We further emphasised our seriousness in fighting crime by declaring 2012: the Year of the Detective precisely to emphasise the importance of better-trained police officers, especially our detectives. We want a paradigm shift where focus is not only on arresting those who commit crime, but essentially to ensure that they are heavily punished. We can achieve the latter if training is on-going, relevant and monitored.

Indeed acts of criminality including proliferation of firearms, rapes of women, children and the elderly, house robberies, hijackings and other forms of crimes; stand in direct opposite of a safe and secure society. That is why we continuously emphasise that unless society and police forge this strong working-together, criminals will have an advantage. We cannot allow that to happen.

Today, we are here to convey a message that the ANC-led government made a promise to you as citizens; that the ANC-led government has fulfilled its promises. The official handover of Tsakane Police Station to you as members of the community, marks an important development in our course towards a sustainable and safe environment. The building is not a property of the Minister of Police or the National Commissioner of Police; it is your property as residents of Tsakane. It is in your hands.

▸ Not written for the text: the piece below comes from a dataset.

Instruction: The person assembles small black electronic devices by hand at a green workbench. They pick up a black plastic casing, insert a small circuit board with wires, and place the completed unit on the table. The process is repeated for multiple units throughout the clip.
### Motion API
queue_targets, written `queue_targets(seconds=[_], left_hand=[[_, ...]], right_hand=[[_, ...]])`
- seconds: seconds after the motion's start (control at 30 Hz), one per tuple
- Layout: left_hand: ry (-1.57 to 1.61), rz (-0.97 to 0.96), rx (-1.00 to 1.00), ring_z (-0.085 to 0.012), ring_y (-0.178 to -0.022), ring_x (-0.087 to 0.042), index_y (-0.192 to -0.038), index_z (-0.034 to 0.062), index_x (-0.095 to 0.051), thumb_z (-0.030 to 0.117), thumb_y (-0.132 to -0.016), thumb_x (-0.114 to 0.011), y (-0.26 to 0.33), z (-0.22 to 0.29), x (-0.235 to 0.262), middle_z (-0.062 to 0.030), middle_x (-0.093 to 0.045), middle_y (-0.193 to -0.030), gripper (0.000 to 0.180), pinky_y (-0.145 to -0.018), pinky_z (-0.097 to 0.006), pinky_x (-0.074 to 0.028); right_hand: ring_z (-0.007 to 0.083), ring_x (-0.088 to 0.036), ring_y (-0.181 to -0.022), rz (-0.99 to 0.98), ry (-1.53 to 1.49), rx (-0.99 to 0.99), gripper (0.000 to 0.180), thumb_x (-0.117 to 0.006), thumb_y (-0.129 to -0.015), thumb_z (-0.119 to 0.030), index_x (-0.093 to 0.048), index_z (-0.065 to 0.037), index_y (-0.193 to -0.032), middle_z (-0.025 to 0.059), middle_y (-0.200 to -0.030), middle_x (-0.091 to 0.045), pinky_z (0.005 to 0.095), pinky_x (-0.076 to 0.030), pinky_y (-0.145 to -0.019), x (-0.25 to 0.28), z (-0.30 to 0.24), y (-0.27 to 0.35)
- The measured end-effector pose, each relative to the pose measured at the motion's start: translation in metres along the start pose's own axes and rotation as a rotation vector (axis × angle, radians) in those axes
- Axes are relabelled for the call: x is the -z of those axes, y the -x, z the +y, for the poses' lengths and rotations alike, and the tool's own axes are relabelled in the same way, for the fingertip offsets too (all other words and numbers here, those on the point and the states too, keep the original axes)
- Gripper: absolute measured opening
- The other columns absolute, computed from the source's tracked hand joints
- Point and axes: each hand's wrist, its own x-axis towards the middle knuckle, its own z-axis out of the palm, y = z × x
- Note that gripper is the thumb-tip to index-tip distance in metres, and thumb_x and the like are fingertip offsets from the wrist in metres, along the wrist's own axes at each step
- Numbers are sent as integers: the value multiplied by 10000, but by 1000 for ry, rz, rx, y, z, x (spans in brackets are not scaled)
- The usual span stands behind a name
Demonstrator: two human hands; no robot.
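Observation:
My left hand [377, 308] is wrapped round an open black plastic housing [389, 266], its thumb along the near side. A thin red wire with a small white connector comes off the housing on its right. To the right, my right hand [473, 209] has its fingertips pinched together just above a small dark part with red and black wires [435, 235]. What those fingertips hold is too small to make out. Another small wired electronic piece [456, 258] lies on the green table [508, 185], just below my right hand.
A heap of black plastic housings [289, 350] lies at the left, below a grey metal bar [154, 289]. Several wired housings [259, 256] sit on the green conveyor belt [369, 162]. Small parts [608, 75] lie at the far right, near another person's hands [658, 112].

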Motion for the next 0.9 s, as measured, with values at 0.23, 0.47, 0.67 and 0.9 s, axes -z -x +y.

As we travel around the country, handing over police stations to residents, one of the fundamental shifts we hope to address is the issue of police stations demarcations, which in the past has been a hindrance.  To demonstrate this point, members of society would go to a particular police station to report crime, upon arrival they would be informed that they do not fall within that geographical area, as such need to report elsewhere.

Such administrative bottlenecks and misunderstanding have not only created frustrations to society but at times enabled some of the criminals to get away with murder (literally at times). We are addressing this challenge and that is why we have now begun a review process of the White Paper on Safety and Security.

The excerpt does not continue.